◆ What to do
Each line of the data below from the one holding "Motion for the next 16" to the one holding "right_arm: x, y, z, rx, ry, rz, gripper", inclusive, is to be reproduced exactly; no other line belongs in the answer.

(Records excerpted from a collection)
-----
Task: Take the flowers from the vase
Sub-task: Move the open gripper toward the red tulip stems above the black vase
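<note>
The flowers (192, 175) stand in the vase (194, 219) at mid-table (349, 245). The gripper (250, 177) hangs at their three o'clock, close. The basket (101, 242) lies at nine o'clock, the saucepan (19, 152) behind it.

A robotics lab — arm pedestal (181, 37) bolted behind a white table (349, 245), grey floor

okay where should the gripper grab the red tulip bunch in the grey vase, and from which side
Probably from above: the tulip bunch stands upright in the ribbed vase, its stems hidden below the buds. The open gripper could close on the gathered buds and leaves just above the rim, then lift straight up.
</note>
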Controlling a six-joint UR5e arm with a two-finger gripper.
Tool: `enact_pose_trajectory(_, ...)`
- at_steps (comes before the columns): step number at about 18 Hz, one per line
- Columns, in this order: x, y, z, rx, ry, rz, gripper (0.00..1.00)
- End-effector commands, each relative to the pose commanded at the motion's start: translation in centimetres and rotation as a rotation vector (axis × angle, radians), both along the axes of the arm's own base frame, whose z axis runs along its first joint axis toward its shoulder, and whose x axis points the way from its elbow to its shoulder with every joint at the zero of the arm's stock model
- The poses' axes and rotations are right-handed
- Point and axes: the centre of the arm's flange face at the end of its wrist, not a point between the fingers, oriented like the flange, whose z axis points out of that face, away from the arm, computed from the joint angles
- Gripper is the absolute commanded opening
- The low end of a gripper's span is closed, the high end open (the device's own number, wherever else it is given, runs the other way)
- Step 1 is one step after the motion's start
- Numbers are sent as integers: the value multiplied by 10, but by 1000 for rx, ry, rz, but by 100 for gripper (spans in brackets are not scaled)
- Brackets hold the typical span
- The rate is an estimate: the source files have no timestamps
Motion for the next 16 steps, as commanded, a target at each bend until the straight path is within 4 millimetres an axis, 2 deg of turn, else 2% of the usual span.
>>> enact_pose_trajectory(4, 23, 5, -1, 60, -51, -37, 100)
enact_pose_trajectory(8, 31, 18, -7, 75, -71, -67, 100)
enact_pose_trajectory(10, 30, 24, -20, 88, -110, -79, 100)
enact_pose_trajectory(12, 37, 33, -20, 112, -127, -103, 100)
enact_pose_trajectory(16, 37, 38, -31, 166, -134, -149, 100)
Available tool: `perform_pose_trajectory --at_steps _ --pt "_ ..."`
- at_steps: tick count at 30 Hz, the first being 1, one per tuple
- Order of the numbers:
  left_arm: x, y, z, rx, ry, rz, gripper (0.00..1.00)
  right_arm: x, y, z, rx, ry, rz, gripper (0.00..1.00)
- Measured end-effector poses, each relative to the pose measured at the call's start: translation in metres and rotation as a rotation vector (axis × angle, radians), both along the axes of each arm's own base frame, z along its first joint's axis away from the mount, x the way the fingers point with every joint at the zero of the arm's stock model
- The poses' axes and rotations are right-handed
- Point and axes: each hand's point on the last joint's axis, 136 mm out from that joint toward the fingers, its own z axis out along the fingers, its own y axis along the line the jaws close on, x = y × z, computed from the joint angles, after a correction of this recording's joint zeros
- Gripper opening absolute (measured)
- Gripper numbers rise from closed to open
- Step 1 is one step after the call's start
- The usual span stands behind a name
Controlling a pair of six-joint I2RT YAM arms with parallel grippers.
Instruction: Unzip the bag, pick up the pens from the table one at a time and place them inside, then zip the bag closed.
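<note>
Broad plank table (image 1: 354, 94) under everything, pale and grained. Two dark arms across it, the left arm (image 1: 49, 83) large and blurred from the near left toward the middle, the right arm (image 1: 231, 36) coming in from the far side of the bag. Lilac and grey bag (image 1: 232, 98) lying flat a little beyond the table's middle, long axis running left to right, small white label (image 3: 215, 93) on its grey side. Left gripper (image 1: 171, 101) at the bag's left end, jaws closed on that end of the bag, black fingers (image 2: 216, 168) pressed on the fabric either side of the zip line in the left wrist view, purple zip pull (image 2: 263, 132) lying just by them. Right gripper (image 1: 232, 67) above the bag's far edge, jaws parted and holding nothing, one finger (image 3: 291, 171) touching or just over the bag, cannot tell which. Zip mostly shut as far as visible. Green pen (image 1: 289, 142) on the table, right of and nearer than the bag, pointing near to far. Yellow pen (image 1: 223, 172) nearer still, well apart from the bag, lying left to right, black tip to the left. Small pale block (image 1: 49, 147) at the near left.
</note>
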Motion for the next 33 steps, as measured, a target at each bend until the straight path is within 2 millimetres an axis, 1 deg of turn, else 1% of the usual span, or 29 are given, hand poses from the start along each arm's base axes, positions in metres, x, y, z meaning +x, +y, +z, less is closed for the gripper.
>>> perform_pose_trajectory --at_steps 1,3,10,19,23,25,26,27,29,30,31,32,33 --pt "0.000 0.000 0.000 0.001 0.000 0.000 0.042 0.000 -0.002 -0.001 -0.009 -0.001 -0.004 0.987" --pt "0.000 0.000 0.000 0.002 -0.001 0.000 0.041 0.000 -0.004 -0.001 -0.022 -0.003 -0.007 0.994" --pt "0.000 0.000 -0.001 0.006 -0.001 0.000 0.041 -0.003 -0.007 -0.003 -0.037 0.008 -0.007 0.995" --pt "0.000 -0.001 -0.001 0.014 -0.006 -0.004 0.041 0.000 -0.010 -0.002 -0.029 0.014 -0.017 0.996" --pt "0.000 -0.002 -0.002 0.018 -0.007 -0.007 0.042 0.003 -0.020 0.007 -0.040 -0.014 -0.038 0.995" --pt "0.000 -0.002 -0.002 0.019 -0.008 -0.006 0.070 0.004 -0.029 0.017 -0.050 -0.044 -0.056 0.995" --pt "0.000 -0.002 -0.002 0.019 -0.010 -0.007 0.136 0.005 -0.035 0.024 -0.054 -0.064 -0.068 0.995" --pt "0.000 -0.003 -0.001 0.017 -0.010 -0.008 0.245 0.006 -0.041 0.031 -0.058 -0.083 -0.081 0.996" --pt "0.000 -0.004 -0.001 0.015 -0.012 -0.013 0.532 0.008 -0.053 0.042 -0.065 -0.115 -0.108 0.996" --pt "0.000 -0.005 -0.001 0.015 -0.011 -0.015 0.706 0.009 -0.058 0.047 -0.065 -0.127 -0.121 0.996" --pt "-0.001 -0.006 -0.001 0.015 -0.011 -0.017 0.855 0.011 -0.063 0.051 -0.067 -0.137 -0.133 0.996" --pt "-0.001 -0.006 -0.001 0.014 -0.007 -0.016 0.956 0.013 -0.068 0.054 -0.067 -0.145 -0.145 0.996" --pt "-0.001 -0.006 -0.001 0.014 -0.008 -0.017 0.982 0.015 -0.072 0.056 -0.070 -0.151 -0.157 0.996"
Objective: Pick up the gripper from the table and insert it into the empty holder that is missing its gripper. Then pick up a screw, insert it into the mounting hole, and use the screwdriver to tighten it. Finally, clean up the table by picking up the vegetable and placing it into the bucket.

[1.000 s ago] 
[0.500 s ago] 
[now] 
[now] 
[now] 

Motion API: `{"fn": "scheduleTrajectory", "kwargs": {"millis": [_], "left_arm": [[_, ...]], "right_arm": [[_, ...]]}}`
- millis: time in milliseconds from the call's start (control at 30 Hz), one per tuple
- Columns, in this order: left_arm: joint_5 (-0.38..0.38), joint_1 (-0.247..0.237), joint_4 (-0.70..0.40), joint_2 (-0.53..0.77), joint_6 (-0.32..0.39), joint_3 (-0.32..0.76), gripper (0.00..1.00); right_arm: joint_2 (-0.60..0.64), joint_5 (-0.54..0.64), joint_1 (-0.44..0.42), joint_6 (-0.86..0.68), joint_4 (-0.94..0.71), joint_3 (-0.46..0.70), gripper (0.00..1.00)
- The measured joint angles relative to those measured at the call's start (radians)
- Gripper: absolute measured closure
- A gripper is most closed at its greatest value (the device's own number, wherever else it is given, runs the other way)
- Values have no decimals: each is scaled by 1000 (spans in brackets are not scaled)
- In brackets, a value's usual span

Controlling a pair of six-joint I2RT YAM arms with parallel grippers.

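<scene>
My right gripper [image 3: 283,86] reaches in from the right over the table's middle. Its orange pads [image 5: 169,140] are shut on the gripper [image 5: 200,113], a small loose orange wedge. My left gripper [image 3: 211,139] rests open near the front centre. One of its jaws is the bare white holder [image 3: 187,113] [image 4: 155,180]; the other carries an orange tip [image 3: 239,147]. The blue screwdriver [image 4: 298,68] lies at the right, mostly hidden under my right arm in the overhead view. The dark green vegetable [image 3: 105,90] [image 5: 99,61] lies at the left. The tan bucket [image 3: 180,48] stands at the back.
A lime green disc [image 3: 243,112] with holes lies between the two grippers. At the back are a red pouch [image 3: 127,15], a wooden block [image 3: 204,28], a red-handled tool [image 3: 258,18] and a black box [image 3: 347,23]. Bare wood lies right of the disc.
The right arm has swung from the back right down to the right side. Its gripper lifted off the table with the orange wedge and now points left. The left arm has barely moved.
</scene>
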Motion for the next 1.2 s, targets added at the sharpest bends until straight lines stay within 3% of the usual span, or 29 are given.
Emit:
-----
◆ Response to this exercise
Motion for the next 16 steps, as commanded, a target at each bend until the straight path is within 4 millimetres an axis, 2 deg of turn, else 2% of the usual span.
>>> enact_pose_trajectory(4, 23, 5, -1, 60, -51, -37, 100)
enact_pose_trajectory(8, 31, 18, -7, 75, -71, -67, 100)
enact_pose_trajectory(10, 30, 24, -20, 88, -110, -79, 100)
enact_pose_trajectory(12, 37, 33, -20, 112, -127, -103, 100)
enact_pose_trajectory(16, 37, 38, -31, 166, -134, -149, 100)
Available tool: `perform_pose_trajectory --at_steps _ --pt "_ ..."`
- at_steps: tick count at 30 Hz, the first being 1, one per tuple
- Order of the numbers:
  left_arm: x, y, z, rx, ry, rz, gripper (0.00..1.00)
  right_arm: x, y, z, rx, ry, rz, gripper (0.00..1.00)

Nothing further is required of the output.